# TASK ITEM:
Across all the entries below, how many lines mention the string "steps"? Respond with a single number.

# PROVIDED ENTRIES:
■ ■ ■ ■ ■
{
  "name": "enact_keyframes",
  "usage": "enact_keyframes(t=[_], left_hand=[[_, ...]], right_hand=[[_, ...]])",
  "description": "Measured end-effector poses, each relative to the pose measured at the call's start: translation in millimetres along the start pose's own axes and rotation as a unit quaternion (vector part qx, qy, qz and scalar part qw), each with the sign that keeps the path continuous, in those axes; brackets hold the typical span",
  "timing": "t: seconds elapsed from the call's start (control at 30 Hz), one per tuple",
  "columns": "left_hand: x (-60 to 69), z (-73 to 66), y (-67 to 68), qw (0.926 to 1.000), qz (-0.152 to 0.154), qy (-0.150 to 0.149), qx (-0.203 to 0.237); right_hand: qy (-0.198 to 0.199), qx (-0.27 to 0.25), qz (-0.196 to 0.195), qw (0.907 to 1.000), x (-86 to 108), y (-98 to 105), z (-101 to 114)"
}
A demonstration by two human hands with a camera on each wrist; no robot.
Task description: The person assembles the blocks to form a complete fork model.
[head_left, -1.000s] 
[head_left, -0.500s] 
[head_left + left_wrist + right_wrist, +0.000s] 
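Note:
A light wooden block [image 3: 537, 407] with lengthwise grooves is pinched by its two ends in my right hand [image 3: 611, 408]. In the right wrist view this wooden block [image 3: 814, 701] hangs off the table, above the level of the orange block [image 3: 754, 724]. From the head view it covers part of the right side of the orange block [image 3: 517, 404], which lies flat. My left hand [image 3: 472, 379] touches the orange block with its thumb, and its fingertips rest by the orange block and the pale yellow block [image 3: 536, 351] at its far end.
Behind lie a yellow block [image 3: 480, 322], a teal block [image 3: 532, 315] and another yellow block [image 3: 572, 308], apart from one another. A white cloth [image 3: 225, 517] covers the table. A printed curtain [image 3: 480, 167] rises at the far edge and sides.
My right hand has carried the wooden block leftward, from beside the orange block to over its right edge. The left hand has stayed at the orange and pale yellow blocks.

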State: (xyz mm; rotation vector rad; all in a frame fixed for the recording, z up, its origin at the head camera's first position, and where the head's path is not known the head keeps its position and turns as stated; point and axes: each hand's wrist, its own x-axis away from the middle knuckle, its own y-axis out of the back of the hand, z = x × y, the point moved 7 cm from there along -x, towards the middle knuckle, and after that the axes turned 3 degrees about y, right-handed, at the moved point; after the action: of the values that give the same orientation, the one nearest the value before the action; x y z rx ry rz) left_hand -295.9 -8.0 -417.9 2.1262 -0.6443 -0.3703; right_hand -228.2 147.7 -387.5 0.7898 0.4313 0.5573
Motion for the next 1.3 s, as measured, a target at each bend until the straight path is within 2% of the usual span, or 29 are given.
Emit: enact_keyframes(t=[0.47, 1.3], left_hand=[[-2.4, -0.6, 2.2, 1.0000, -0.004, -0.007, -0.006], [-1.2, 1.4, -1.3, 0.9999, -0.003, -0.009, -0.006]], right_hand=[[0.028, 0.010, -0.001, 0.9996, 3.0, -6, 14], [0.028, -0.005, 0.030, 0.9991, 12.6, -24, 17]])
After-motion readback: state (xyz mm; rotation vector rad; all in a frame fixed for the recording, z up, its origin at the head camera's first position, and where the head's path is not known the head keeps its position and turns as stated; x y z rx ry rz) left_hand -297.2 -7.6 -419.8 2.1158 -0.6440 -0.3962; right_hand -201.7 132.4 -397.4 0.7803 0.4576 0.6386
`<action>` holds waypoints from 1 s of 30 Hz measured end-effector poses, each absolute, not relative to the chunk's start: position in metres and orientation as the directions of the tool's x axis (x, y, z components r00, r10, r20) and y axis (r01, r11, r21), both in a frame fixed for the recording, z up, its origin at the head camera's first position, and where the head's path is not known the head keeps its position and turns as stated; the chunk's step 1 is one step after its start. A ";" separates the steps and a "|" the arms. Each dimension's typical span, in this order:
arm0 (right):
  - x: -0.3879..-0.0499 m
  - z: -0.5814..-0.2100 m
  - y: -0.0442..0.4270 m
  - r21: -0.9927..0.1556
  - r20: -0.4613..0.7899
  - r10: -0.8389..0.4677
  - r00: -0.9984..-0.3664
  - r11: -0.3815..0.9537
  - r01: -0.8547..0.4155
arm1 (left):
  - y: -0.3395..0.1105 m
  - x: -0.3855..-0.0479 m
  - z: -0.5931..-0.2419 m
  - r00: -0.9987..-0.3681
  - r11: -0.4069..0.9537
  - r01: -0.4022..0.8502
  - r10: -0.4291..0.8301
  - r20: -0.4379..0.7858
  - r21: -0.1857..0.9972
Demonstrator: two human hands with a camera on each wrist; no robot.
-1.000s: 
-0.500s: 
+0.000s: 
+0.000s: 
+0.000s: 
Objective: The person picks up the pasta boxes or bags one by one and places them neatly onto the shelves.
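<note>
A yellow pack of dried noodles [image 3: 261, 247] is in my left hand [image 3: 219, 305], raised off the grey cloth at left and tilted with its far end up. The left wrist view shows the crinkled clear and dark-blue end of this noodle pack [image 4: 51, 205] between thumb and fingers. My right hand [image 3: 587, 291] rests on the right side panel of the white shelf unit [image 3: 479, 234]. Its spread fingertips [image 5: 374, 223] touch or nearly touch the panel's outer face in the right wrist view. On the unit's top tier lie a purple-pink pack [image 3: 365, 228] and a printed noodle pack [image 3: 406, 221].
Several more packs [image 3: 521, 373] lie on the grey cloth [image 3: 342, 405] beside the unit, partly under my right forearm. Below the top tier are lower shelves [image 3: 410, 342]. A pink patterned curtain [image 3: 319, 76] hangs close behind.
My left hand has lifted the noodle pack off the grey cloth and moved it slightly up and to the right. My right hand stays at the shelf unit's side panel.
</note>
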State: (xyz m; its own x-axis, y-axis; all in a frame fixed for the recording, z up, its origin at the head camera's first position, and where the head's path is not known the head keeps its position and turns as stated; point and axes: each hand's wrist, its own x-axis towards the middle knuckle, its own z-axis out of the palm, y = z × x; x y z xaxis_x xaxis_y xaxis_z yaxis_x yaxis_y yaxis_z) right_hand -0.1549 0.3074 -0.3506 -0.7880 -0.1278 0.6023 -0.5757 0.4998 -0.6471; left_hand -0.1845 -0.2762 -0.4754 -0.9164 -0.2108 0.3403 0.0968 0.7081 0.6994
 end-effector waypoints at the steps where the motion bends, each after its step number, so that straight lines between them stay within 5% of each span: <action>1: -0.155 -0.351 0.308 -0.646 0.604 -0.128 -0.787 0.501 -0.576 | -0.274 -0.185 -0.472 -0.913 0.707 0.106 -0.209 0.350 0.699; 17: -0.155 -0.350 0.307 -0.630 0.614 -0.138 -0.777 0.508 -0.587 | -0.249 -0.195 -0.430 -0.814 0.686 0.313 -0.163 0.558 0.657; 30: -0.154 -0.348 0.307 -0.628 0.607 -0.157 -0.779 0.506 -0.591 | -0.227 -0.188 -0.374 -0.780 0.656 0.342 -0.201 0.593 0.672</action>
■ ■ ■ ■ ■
# WRITTEN SOLUTION:
2